* [INFORMATION SHOWN]
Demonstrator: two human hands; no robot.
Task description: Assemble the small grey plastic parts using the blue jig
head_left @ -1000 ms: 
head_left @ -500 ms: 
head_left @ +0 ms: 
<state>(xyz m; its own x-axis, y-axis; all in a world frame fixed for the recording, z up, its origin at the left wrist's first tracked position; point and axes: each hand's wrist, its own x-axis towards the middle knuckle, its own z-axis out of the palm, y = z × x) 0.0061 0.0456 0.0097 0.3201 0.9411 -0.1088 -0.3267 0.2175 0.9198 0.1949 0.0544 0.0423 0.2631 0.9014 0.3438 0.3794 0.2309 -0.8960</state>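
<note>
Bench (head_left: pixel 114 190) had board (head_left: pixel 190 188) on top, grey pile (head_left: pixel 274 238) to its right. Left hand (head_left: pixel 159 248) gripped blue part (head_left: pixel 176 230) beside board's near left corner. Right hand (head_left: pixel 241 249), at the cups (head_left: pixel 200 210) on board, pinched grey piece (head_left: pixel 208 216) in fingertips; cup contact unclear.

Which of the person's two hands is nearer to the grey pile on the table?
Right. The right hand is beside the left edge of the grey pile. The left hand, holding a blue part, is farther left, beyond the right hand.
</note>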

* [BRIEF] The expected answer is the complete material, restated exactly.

* [RESULT OF THIS TASK]
Demonstrator: two human hands; no robot.
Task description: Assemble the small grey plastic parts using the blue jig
head_left @ -1000 ms: 
head_left @ -500 ms: 
head_left @ +0 ms: 
<state>(xyz m; its own x-axis, y-axis; all in a world frame fixed for the recording, z up, its origin at the left wrist's first tracked position; point and axes: each hand's wrist, its own x-axis towards the middle knuckle, its own z-axis out of the palm, y = z × x) 0.0061 0.0456 0.0097 0.3201 0.9411 -0.1088 -0.3267 0.2175 0.9198 0.1949 0.0544 0.0423 0.2631 0.9014 0.3438 0.3794 0.2309 -0.8960</state>
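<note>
Bench (head_left: pixel 114 190) had board (head_left: pixel 190 188) on top, grey pile (head_left: pixel 274 238) to its right. Left hand (head_left: pixel 159 248) gripped blue part (head_left: pixel 176 230) beside board's near left corner. Right hand (head_left: pixel 241 249), at the cups (head_left: pixel 200 210) on board, pinched grey piece (head_left: pixel 208 216) in fingertips; cup contact unclear.

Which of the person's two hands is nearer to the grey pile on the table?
Right. The right hand is beside the left edge of the grey pile. The left hand, holding a blue part, is farther left, beyond the right hand.
</note>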

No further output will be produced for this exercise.